▸ Work to complete: Copy out exactly, from the entries that follow, the line holding "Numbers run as", the line holding "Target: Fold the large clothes", and all lines between them, but no pictures.

::: Data shown :::

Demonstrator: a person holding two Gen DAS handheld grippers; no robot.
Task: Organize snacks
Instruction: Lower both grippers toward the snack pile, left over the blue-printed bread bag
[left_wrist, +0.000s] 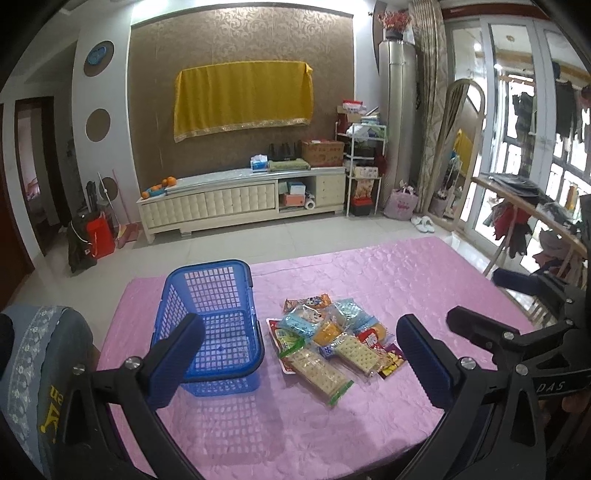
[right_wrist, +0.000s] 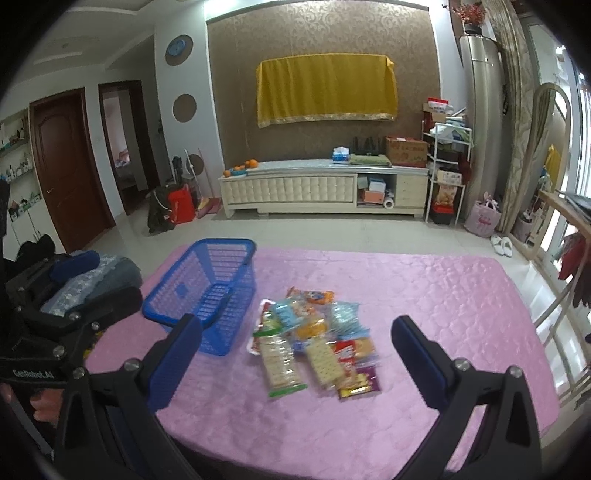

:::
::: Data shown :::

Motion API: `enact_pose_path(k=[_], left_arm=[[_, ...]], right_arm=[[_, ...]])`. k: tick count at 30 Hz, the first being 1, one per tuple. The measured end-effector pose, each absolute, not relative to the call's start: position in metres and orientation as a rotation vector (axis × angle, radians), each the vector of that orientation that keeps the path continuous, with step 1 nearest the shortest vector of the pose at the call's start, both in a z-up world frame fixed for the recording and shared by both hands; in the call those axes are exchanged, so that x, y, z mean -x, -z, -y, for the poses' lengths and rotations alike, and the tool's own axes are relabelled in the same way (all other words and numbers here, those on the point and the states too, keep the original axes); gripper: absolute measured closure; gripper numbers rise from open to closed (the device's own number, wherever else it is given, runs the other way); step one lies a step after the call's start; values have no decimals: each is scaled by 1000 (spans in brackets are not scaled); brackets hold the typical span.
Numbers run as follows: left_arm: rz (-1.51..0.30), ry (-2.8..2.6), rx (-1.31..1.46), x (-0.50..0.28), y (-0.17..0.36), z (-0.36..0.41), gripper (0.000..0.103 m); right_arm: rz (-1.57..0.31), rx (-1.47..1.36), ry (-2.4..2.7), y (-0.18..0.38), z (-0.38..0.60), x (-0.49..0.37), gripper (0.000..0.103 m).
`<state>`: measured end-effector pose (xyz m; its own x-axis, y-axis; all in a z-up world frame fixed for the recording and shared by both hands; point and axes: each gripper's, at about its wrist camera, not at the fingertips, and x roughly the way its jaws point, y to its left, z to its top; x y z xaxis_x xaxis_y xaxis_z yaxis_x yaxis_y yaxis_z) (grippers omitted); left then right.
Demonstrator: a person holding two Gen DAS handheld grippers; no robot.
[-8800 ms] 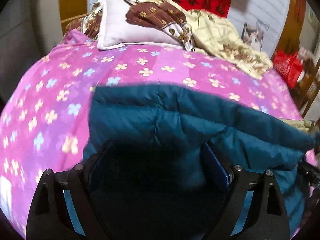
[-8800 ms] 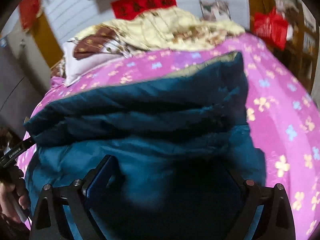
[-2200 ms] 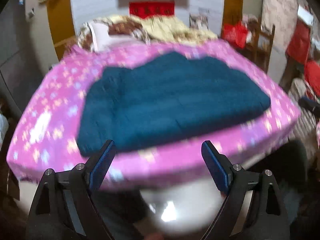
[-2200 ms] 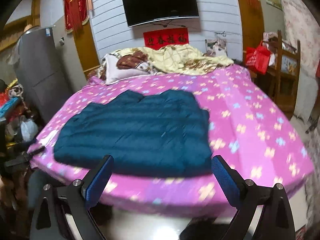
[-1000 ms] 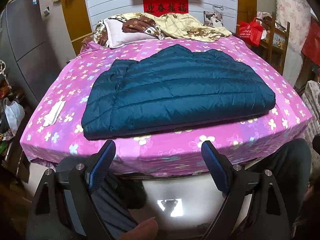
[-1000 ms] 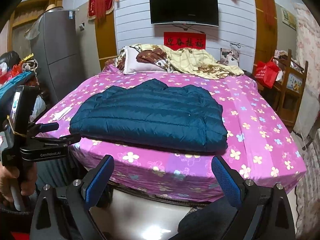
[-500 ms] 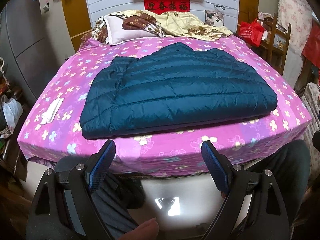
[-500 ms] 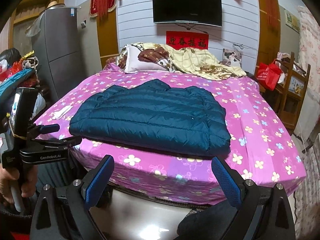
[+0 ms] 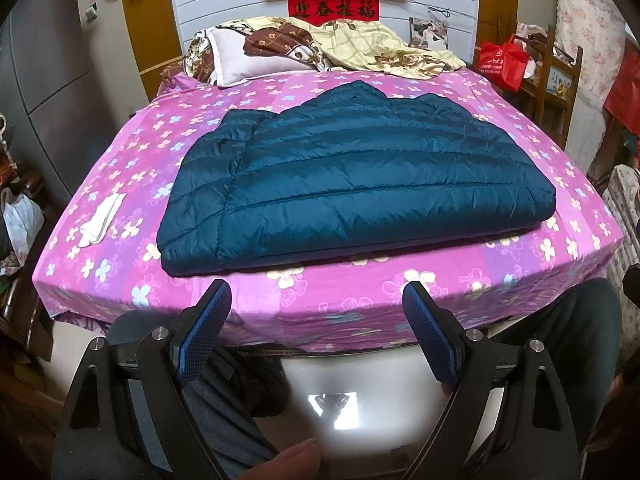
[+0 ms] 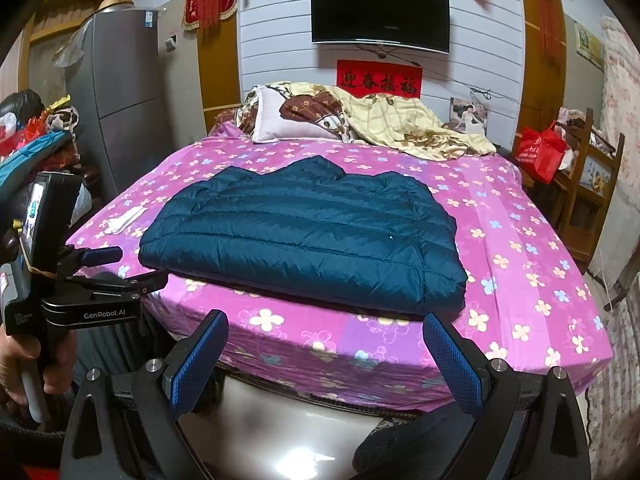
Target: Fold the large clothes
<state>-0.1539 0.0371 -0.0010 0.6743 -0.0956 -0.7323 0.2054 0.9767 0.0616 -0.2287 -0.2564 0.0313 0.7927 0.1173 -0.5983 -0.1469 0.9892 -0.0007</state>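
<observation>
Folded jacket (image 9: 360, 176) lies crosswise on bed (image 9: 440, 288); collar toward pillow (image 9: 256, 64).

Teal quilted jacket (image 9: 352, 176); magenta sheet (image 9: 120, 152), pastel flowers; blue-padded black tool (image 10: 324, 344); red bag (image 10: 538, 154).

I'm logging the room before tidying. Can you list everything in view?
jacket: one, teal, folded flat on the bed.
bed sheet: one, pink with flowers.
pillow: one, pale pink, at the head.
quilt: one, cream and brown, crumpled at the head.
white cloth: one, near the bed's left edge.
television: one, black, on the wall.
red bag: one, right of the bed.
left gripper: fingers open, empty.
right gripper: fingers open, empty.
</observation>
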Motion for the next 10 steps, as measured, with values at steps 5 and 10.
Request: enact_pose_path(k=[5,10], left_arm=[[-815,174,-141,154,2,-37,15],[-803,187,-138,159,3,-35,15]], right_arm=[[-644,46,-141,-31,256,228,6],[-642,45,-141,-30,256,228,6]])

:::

▸ Answer area:
Numbers run as follows: left_arm: rz (-1.51..0.30), ry (-2.8..2.6), rx (-1.31..1.46), x (-0.50..0.28), y (-0.17..0.36), z (-0.36..0.41), gripper (0.000..0.103 m); right_arm: rz (-1.57..0.31), rx (-1.47..1.36), ry (-2.4..2.7), y (-0.18..0.38), z (-0.38..0.60), x (-0.49..0.37), gripper (0.000..0.103 m).
`<state>`: measured end-effector pose (xyz m; its own x-axis, y-axis; all in a z-up world frame fixed for the recording and shared by both hands; point and axes: each gripper's, at about its wrist camera, not at the fingertips, and x roughly the way its jaws point, y to its left, z to its top; x y z xaxis_x xaxis_y xaxis_z yaxis_x yaxis_y yaxis_z) (grippers omitted); left then right.
Demonstrator: a person holding two Gen DAS handheld grippers; no robot.
[-8800 ms] 
[-8800 ms] 
[-2200 ms] 
[-2200 ms] 
[-1000 ms] 
[-1000 ms] 
[-500 ms] 
[-500 ms] 
[+0 ms] 
[+0 ms] 
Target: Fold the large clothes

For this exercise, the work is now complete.